◆ Your task
Below is a block of records; repeat each one exactly.

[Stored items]
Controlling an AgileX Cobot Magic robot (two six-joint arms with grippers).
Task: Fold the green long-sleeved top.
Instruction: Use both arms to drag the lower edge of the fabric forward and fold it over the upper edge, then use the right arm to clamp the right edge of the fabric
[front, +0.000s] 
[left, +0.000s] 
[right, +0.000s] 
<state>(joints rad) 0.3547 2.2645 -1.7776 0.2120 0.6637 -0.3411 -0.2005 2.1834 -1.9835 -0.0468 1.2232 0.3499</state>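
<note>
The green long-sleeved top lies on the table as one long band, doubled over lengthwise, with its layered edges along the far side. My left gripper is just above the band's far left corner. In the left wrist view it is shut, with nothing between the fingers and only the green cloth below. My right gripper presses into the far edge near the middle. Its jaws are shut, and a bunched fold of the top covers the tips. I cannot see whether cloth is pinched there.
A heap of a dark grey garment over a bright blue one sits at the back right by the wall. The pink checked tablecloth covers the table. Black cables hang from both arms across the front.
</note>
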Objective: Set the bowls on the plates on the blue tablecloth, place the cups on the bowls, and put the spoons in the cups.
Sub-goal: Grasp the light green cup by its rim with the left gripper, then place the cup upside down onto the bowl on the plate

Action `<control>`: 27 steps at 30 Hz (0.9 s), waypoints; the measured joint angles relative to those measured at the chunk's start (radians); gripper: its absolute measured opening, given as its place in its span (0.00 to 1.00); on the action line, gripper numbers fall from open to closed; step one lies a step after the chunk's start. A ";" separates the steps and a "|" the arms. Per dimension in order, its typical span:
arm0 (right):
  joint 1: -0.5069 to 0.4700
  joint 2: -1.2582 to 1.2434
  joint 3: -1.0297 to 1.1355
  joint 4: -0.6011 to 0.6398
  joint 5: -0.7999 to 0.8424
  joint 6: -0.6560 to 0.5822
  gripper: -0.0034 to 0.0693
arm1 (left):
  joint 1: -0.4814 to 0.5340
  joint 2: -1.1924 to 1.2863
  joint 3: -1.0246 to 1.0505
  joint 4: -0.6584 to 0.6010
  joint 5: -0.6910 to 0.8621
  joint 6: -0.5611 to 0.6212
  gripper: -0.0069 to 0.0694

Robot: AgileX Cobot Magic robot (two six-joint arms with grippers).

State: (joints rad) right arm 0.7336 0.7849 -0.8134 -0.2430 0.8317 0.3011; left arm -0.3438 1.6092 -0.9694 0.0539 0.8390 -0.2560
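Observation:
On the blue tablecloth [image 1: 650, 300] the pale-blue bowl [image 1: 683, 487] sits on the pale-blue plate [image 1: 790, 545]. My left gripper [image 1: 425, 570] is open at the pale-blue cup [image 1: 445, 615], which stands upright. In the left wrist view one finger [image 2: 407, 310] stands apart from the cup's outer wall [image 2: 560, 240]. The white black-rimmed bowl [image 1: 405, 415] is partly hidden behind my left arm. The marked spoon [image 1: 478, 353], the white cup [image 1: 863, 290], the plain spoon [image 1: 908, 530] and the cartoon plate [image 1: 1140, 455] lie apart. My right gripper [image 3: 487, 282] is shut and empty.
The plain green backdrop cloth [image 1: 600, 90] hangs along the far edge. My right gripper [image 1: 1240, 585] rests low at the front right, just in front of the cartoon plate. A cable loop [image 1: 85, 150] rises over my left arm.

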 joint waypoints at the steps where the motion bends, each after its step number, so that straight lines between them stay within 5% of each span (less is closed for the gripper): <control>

◆ Problem solution
Controlling an AgileX Cobot Magic robot (two six-joint arms with grippers).
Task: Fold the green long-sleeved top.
Instruction: Use both arms to drag the lower edge of the fabric forward and fold it over the upper edge, then use the right arm to clamp the right edge of the fabric
[front, +0.000s] 
[left, +0.000s] 
[right, +0.000s] 
<state>(joints rad) 0.3547 2.2645 -1.7776 0.2120 0.6637 -0.3411 -0.2005 2.1834 -1.9835 -0.0468 1.2232 0.3499</state>
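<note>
The green long-sleeved top lies on the table as one long band, doubled over lengthwise, with its layered edges along the far side. My left gripper is just above the band's far left corner. In the left wrist view it is shut, with nothing between the fingers and only the green cloth below. My right gripper presses into the far edge near the middle. Its jaws are shut, and a bunched fold of the top covers the tips. I cannot see whether cloth is pinched there.
A heap of a dark grey garment over a bright blue one sits at the back right by the wall. The pink checked tablecloth covers the table. Black cables hang from both arms across the front.
</note>
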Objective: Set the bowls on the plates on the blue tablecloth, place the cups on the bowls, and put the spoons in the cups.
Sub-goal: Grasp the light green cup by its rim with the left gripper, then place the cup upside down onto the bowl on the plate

Action `<control>`: 27 steps at 30 Hz (0.9 s), waypoints; the measured joint angles relative to those measured at the chunk's start (radians); gripper: its absolute measured opening, given as its place in its span (0.00 to 1.00); on the action line, gripper numbers fall from open to closed; step one lies a step after the chunk's start. A ";" separates the steps and a "|" the arms. Per dimension in order, its typical span:
arm0 (right):
  joint 1: -0.5069 to 0.4700
  joint 2: -1.2582 to 1.2434
  joint 3: -1.0297 to 1.1355
  joint 4: -0.6011 to 0.6398
  joint 5: -0.7999 to 0.8424
  joint 6: -0.6560 to 0.5822
  gripper: -0.0034 to 0.0693
arm1 (left):
  joint 1: -0.4814 to 0.5340
  joint 2: -1.1924 to 1.2863
  joint 3: -1.0246 to 1.0505
  joint 4: -0.6584 to 0.6010
  joint 5: -0.6910 to 0.8621
  joint 6: -0.5611 to 0.6212
  gripper: -0.0069 to 0.0694

Robot: AgileX Cobot Magic robot (two six-joint arms with grippers).

State: (joints rad) right arm 0.7336 0.7849 -0.8134 -0.2430 0.8317 0.3011; left arm -0.3438 1.6092 -0.9694 0.0539 0.8390 -0.2560
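Observation:
On the blue tablecloth [image 1: 650, 300] the pale-blue bowl [image 1: 683, 487] sits on the pale-blue plate [image 1: 790, 545]. My left gripper [image 1: 425, 570] is open at the pale-blue cup [image 1: 445, 615], which stands upright. In the left wrist view one finger [image 2: 407, 310] stands apart from the cup's outer wall [image 2: 560, 240]. The white black-rimmed bowl [image 1: 405, 415] is partly hidden behind my left arm. The marked spoon [image 1: 478, 353], the white cup [image 1: 863, 290], the plain spoon [image 1: 908, 530] and the cartoon plate [image 1: 1140, 455] lie apart. My right gripper [image 3: 487, 282] is shut and empty.
The plain green backdrop cloth [image 1: 600, 90] hangs along the far edge. My right gripper [image 1: 1240, 585] rests low at the front right, just in front of the cartoon plate. A cable loop [image 1: 85, 150] rises over my left arm.
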
 joint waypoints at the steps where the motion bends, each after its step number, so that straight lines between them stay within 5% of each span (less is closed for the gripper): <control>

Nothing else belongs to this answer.